Camille Foisie ʼ21 plays  Donna Sheridan, one of the leads. Donna is the mother of the main character, Sophie. 

“Whenever I take on a role, I always make sure to first identify physically where they sit on me. How they walk, what part of their body they lead from, etc,” Foisie said. “However, I find the most important thing to do when taking on a role is to know and find out what connects me to that character.” 

Maizy Boosin ʼ21, cast as Sophie’s friend Lisa, is another actor who has an example of a twist on how her character will be played. 

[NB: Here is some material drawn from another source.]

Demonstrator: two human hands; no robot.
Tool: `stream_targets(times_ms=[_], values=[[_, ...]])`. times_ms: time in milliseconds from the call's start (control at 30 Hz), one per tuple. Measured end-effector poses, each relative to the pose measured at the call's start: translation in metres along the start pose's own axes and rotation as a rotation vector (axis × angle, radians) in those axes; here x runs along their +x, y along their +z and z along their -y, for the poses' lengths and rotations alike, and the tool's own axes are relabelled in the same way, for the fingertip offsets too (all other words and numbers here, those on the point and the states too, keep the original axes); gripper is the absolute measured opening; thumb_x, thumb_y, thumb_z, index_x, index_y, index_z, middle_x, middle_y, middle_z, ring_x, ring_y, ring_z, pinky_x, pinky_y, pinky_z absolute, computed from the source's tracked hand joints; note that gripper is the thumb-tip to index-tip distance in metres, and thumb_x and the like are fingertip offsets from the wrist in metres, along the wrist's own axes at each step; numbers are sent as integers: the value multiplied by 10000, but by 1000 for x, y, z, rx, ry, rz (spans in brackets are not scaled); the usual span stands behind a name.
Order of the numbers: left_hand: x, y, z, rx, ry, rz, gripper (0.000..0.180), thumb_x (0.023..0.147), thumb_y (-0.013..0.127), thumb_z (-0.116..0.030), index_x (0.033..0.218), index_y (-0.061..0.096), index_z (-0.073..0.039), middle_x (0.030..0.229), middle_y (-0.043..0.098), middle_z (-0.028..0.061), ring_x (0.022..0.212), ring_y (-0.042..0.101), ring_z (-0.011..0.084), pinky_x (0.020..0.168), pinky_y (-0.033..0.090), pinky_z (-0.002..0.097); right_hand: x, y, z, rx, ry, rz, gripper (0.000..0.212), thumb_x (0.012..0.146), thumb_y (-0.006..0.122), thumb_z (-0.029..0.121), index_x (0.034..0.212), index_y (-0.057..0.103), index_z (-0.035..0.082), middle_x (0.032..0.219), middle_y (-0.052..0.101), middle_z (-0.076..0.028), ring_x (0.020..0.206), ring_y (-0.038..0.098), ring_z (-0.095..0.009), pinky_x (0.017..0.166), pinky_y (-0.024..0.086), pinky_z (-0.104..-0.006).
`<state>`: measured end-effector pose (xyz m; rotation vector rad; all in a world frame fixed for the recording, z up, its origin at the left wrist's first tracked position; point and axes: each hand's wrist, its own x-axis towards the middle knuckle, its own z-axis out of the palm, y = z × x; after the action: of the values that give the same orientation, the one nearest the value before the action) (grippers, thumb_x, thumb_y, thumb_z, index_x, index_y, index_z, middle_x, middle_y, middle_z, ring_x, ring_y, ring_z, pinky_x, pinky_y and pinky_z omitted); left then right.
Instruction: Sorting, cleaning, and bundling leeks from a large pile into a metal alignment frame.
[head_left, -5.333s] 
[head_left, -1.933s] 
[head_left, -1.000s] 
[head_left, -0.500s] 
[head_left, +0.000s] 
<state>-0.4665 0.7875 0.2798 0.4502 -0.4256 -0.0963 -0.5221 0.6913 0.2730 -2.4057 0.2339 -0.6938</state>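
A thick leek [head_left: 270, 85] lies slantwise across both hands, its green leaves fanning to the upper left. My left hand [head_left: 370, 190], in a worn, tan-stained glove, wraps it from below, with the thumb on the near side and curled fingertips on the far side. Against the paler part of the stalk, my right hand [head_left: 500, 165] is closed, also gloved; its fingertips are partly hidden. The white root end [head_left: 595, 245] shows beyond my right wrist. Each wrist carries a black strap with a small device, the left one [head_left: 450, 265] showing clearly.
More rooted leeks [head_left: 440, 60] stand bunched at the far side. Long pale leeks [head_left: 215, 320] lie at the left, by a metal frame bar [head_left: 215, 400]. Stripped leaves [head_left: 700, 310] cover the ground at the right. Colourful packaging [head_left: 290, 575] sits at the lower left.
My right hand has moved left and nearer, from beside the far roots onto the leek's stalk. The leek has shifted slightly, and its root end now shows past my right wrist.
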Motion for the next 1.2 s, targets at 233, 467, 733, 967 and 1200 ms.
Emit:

“In the original, Lisa isn’t as much of a dancing role as it is in this one,” Boosin said. 

The Players have dedicated their after school hours in order to shape the show. 

“It was a lot of hard work and dedication in order to get to the standards that the whole cast and crew shoot for,” Manna ʼ22 said. “We continue to perfect and clean these dance numbers until the very last second.”

The actors and directors always take the basic storyline of the play and adapt it to the modern culture in some way. 

The last week of performances will Nov. 22 and 23 at 7:30 pm, Nov. 123 at 3:00 p.m. and Nov. 21 at 7:00 p.m. 

“Staples shows are always amazing and unique in their own ways,” Evan Lukacs ʼ22 said. “Buy your tickets at StaplesPlayers.com.”